CtrlK
BlogDocsLog inGet started
Tessl Logo

tessl/pypi-apache-airflow-providers-ftp

Provider package for Apache Airflow that enables FTP file transfer protocol operations including hooks, operators, and sensors for workflow integration.

84

1.06x
Overview
Eval results
Files

ftp-operators.mddocs/

File Transfer Operations

Operator classes for performing file uploads, downloads, and transfers between local and remote FTP servers with Airflow integration, templating support, and OpenLineage compatibility for data lineage tracking.

Capabilities

FTP Operation Constants

Constants defining supported file transfer operations.

class FTPOperation:
    """Operation types for FTP file transfers."""
    
    PUT = "put"  # Upload files to remote server
    GET = "get"  # Download files from remote server

FTP File Transfer Operator

Primary operator for transferring files between local filesystem and FTP servers with support for single files or batch operations.

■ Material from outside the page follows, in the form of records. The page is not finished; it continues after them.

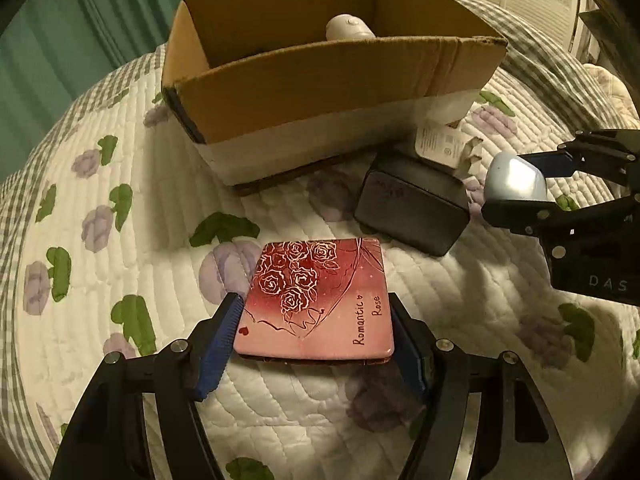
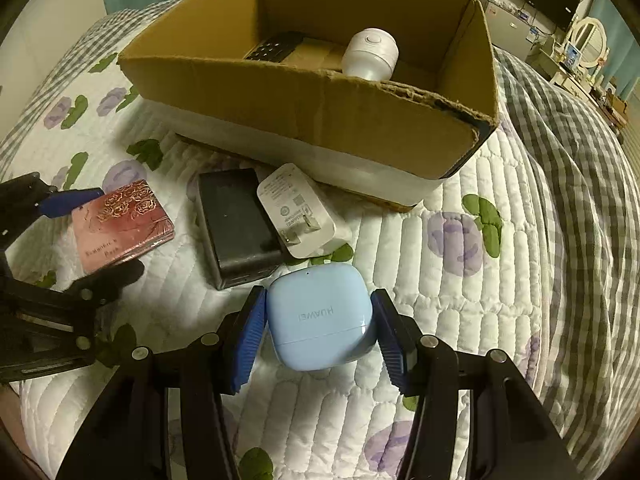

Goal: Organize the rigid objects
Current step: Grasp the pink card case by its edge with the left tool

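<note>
My left gripper (image 1: 316, 340) is shut on a flat pink-red case with gold roses (image 1: 320, 300), holding it just above the quilt; it also shows in the right wrist view (image 2: 124, 226). My right gripper (image 2: 320, 328) is shut on a light blue earbud case (image 2: 320, 316), seen from the left wrist view (image 1: 516, 178) at the right. An open cardboard box (image 1: 332, 80) stands behind, also in the right wrist view (image 2: 320, 104). It holds a white round device (image 2: 370, 54) and a dark keypad object (image 2: 274, 46).
A black power brick (image 2: 236, 224) and a white plug adapter (image 2: 298, 210) lie on the floral quilt (image 2: 460, 280) in front of the box. A grey checked blanket (image 2: 568, 168) lies at the right. Furniture stands far back right.
</note>
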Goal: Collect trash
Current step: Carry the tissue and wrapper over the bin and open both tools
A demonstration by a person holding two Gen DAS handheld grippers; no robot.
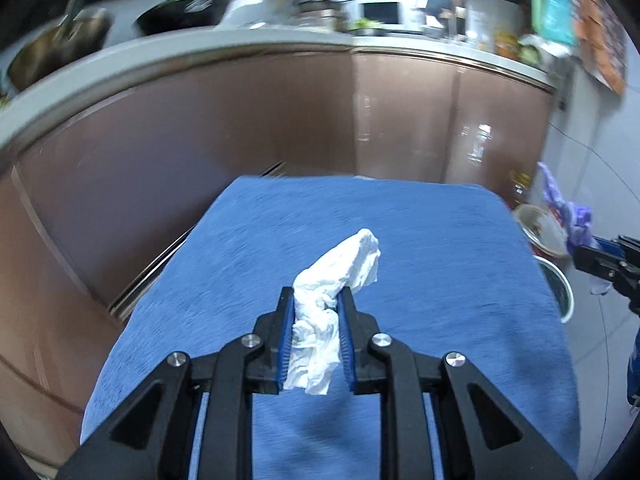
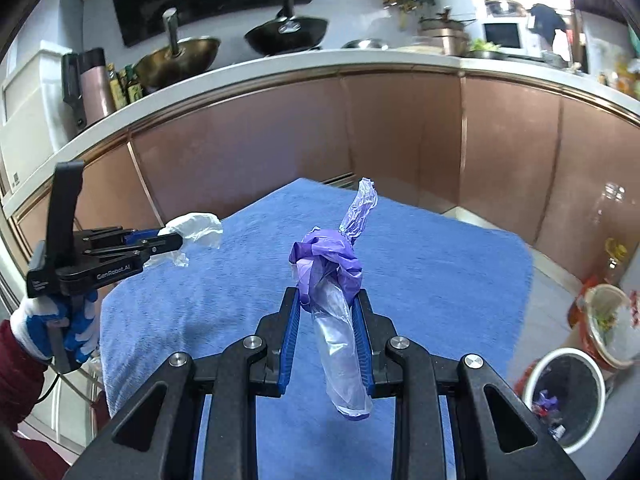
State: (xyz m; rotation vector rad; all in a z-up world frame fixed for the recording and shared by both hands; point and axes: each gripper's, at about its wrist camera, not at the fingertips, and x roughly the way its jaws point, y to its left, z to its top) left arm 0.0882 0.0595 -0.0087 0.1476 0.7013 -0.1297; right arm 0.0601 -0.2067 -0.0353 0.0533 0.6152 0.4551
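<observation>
My left gripper (image 1: 316,296) is shut on a crumpled white tissue (image 1: 336,272) and holds it above the blue towel (image 1: 440,240) on the table. It also shows at the left of the right wrist view (image 2: 176,242), with the tissue (image 2: 196,226) in its jaws. My right gripper (image 2: 328,294) is shut on a knotted purple plastic bag (image 2: 326,264) with a clear twisted tail, held above the blue towel (image 2: 440,248). The right gripper shows at the far right of the left wrist view (image 1: 600,260) with the purple bag (image 1: 568,212).
A white trash bin (image 2: 564,396) with scraps inside stands on the floor at the lower right, with a used noodle cup (image 2: 608,320) behind it. Brown kitchen cabinets (image 2: 400,132) and a counter with woks (image 2: 286,32) lie beyond the table.
</observation>
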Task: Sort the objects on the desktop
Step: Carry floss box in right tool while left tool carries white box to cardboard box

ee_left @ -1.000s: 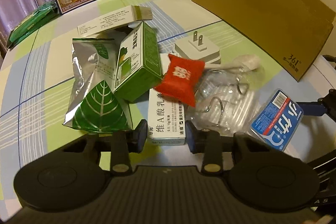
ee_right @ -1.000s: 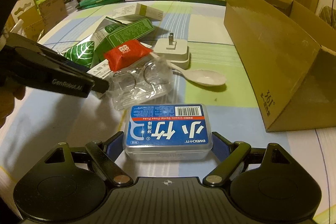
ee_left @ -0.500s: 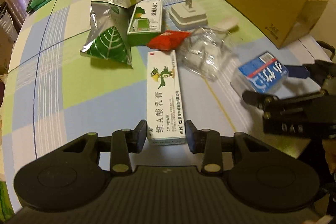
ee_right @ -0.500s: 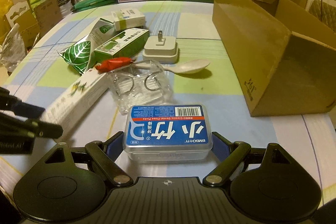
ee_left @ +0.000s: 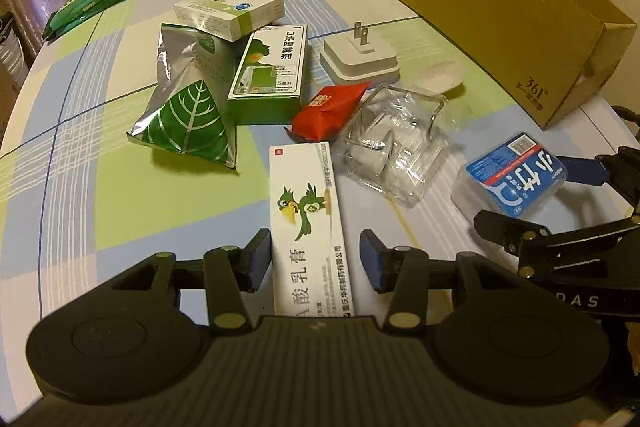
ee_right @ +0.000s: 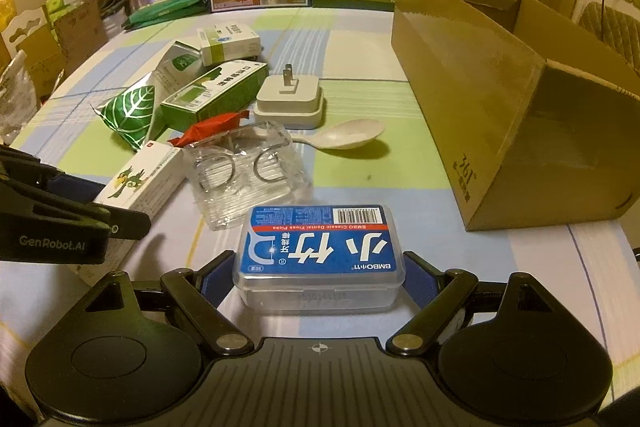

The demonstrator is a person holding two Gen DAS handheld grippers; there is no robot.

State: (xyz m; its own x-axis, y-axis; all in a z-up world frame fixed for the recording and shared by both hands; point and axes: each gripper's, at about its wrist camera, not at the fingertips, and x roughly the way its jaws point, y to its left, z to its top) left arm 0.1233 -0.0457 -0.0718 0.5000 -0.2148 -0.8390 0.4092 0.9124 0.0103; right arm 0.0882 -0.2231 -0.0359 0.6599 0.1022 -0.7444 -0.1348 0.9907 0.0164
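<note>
The cardboard box [ee_right: 516,115] looks empty, though partly hidden. Left claw [ee_left: 316,259] gapes around one ointment carton [ee_left: 306,211]; right claw [ee_right: 318,277] grips one floss case [ee_right: 318,255].

On the checked table [ee_left: 120,219] — three medicine cartons [ee_left: 308,227], one leaf-print foil pouch [ee_left: 188,123], one red sachet [ee_left: 326,111], one charger plug [ee_left: 360,57], one spoon [ee_right: 348,135], one clear plastic case [ee_left: 394,151], one floss-pick box [ee_right: 318,255] — and one cardboard box [ee_left: 500,15].
</note>
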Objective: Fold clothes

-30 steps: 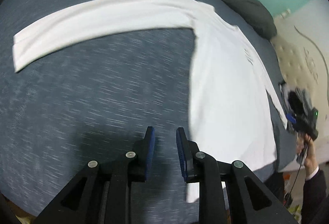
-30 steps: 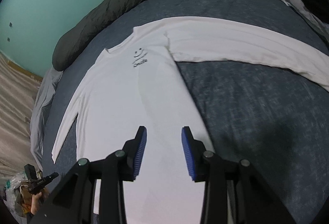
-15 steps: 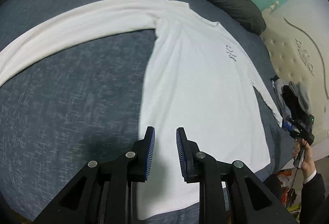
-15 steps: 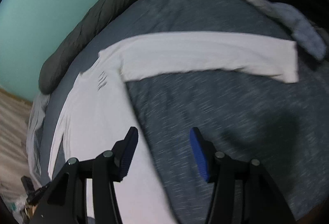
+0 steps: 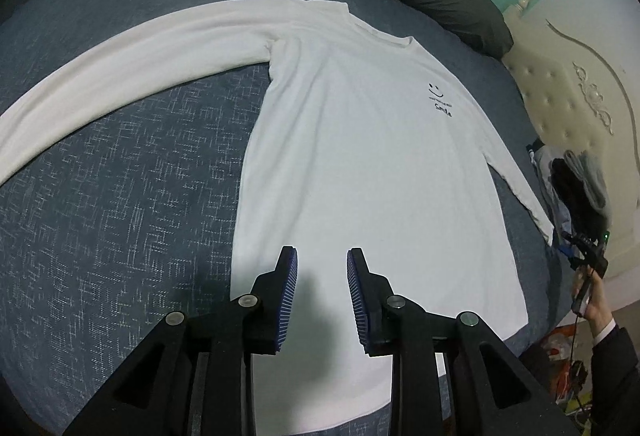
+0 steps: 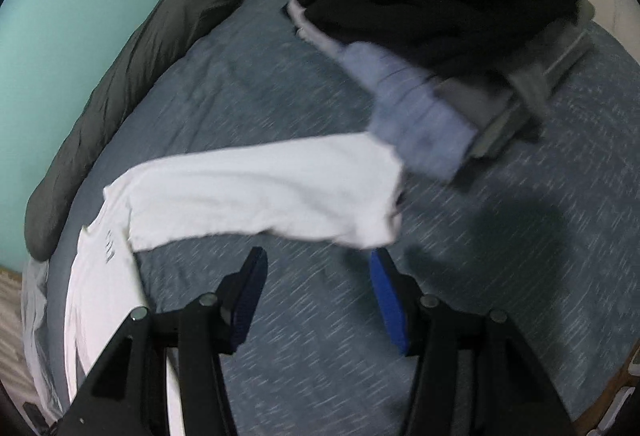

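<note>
A white long-sleeved knit shirt with a small black smile print on the chest (image 5: 360, 171) lies flat and face up on the blue-grey woven bedspread (image 5: 120, 195), body smooth, both sleeves stretched out away from the body. Nothing is folded yet, so the step in hand looks like the approach for the first fold, most likely bringing a sleeve in over the body.

The left gripper (image 5: 320, 292) hangs over the shirt's lower body, near its hem and just inside the side seam; its jaws stand narrow but apart and are opening, with nothing between them. The right gripper (image 6: 318, 292) hangs over bare bedspread just short of the far end of the shirt's outstretched sleeve (image 6: 260, 191); its jaws stand fairly wide and hold nothing. This view is blurred, so how close the pads are to the cloth cannot be told. Just beyond the sleeve's cuff sits a pile of dark and pale folded clothes (image 6: 440, 35).

The next move probably calls for the right gripper to drop onto the cuff and pinch it, without catching the pile, while the left takes the hem edge.
</note>
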`<state>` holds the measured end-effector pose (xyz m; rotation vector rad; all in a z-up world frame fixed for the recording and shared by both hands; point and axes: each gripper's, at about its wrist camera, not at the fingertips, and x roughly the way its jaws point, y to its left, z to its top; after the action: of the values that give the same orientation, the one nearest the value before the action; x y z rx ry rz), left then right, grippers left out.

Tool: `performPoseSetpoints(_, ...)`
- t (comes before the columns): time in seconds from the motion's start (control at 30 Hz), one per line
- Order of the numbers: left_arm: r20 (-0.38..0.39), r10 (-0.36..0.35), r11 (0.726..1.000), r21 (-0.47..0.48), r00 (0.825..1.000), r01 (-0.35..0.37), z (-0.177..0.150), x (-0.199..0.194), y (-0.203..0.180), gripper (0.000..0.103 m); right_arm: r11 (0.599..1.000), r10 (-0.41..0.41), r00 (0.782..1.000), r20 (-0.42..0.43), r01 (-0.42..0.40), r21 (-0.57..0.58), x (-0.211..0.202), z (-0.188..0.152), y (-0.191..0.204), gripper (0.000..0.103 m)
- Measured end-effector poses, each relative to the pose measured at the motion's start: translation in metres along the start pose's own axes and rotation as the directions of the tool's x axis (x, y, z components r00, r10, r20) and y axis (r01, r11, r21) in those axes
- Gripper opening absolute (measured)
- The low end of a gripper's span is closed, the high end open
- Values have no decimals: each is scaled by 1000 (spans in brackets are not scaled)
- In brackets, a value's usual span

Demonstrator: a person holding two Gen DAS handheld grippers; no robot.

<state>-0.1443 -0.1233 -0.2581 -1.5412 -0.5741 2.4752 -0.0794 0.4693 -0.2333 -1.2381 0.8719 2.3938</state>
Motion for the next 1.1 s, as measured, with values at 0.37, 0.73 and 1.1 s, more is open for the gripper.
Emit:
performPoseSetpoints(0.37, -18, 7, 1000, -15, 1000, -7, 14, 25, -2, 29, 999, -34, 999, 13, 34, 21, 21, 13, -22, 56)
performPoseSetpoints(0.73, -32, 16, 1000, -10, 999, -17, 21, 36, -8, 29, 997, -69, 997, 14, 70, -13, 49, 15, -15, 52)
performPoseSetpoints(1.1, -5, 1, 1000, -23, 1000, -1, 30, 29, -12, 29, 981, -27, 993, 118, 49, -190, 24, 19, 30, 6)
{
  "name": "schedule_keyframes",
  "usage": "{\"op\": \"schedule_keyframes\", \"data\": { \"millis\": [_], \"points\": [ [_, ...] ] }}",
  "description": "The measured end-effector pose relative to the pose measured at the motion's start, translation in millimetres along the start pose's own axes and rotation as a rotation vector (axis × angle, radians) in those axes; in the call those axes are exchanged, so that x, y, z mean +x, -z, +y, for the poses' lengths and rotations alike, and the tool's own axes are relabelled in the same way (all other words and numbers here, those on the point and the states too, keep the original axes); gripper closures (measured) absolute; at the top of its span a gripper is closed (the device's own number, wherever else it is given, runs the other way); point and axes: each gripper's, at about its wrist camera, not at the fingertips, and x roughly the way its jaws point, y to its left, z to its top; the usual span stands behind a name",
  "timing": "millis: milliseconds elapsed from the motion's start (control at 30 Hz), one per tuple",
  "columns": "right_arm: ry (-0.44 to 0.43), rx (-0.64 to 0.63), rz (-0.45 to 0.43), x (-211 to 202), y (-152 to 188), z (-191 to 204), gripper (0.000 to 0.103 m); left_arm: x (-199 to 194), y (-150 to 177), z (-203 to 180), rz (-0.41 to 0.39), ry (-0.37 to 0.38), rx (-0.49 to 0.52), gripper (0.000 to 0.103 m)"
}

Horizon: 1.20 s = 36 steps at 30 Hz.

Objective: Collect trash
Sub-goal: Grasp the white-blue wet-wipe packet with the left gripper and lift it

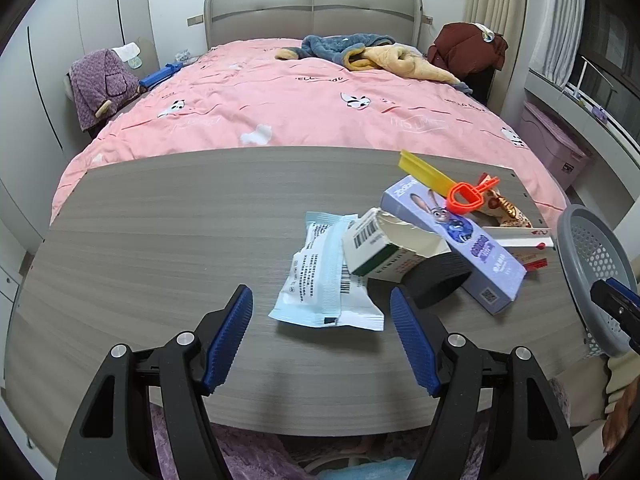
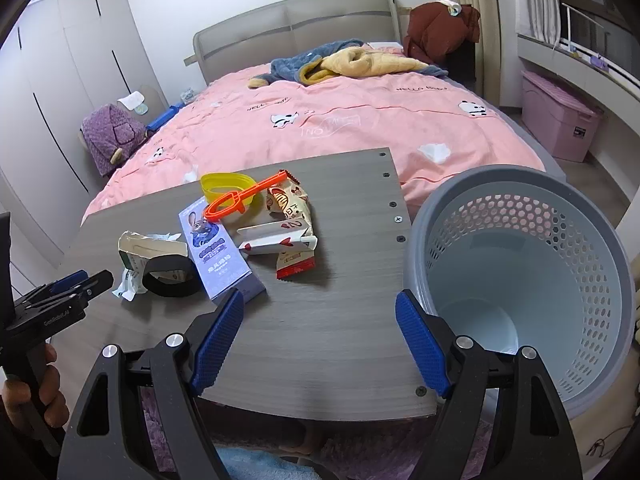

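Note:
Trash lies on a grey wooden table (image 1: 160, 240): a light blue and white wrapper (image 1: 324, 280), a torn white-green carton (image 1: 384, 248), a black band (image 1: 436, 280), a purple rabbit box (image 1: 452, 236), an orange plastic piece (image 1: 468, 196), a yellow piece (image 1: 424, 170) and a red-white snack wrapper (image 2: 292, 216). My left gripper (image 1: 322, 304) is open just in front of the blue wrapper. My right gripper (image 2: 318, 310) is open over the table's near right part, beside an empty grey perforated basket (image 2: 520, 272).
A bed with a pink duvet (image 1: 300, 96) lies behind the table, with a blue and yellow garment (image 1: 360, 52) on it. A pink storage box (image 2: 560, 120) stands at the right under a window ledge. Wardrobes (image 2: 60, 80) line the left wall.

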Motion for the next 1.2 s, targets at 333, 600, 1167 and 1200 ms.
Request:
{"op": "schedule_keyframes", "data": {
  "millis": [333, 600, 1167, 1200],
  "points": [
    [0.009, -0.01, 0.025, 11, -1, 6, 0.026, 26, 3, 5, 0.053, 0.004, -0.003, 0.035],
    [0.015, -0.013, 0.036, 18, -3, 9, 0.026, 40, -2, 8, 0.078, 0.034, -0.014, 0.034],
    [0.024, -0.024, 0.048, 24, -2, 15, 0.026, 52, -10, 35, 0.089, -0.003, -0.067, 0.035],
    [0.024, -0.024, 0.049, 25, -2, 16, 0.026, 51, -10, 38, 0.088, -0.007, -0.071, 0.035]
  ]
}}
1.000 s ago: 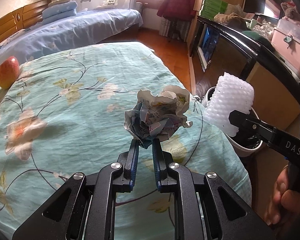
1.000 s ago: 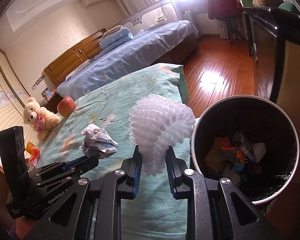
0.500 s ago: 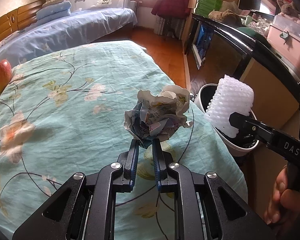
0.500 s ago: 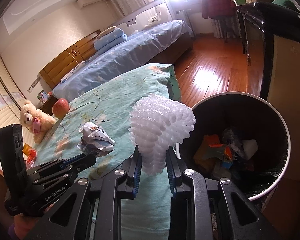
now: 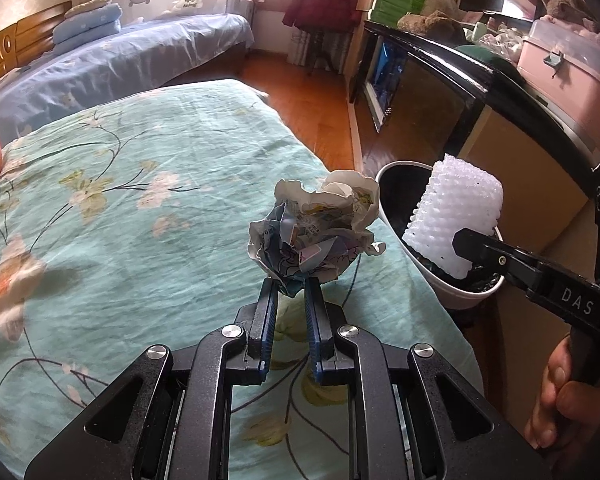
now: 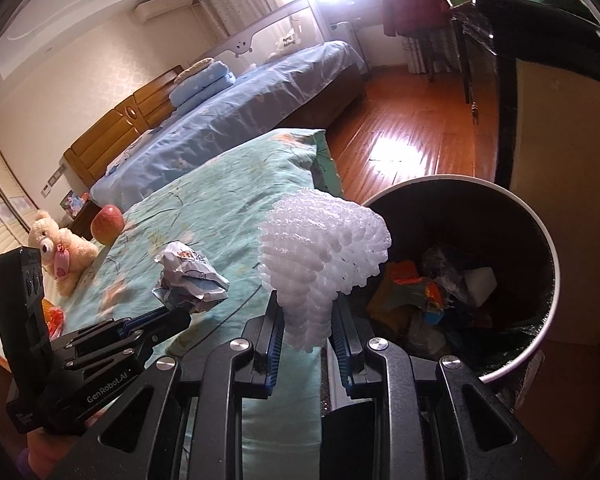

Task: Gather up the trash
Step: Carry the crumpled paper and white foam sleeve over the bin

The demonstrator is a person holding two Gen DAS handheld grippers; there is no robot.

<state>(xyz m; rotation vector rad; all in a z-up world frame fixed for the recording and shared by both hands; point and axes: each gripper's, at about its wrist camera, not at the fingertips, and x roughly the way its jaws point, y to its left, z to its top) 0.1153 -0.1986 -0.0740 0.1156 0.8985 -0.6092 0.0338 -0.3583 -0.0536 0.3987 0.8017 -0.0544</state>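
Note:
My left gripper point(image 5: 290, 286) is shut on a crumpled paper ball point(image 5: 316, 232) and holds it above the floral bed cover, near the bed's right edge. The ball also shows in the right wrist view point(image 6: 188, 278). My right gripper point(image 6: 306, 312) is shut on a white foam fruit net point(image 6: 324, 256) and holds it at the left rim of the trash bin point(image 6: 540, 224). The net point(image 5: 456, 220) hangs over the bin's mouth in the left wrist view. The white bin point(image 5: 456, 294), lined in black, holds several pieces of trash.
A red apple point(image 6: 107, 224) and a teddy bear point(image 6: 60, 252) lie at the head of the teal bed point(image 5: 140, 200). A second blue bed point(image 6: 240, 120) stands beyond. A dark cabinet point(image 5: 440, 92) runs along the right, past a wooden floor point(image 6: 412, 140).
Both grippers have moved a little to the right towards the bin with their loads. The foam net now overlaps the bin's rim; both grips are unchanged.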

class FTPFileTransmitOperator(BaseOperator):
    """
    Transfer files between local and remote FTP locations.
    
    Template Fields: ("local_filepath", "remote_filepath")
    
    Parameters:
    - ftp_conn_id (str): FTP connection ID (default: "ftp_default")
    - local_filepath (str | list[str]): Local file path(s)
    - remote_filepath (str | list[str]): Remote file path(s)
    - operation (str): Transfer direction - FTPOperation.PUT or FTPOperation.GET
    - create_intermediate_dirs (bool): Create missing directories (default: False)
    """
    
    template_fields: Sequence[str] = ("local_filepath", "remote_filepath")
    
    def __init__(
        self,
        *,
        ftp_conn_id: str = "ftp_default",
        local_filepath: str | list[str],
        remote_filepath: str | list[str],
        operation: str = FTPOperation.PUT,
        create_intermediate_dirs: bool = False,
        **kwargs
    ) -> None: ...
    
    def execute(self, context: Any) -> str | list[str] | None:
        """
        Execute file transfer operation.
        
        Parameters:
        - context (Any): Airflow task context
        
        Returns:
        str | list[str] | None: Local filepath(s) after operation
        """
    
    def get_openlineage_facets_on_start(self):
        """
        Return OpenLineage datasets for data lineage tracking.
        
        Returns:
        OperatorLineage: Input and output datasets for lineage
        """
    
    @cached_property
    def hook(self) -> FTPHook:
        """
        Create and return FTPHook instance.
        
        Returns:
        FTPHook: Configured FTP hook
        """

FTPS File Transfer Operator

Secure file transfer operator using FTPS (FTP over SSL/TLS) for encrypted file transfers.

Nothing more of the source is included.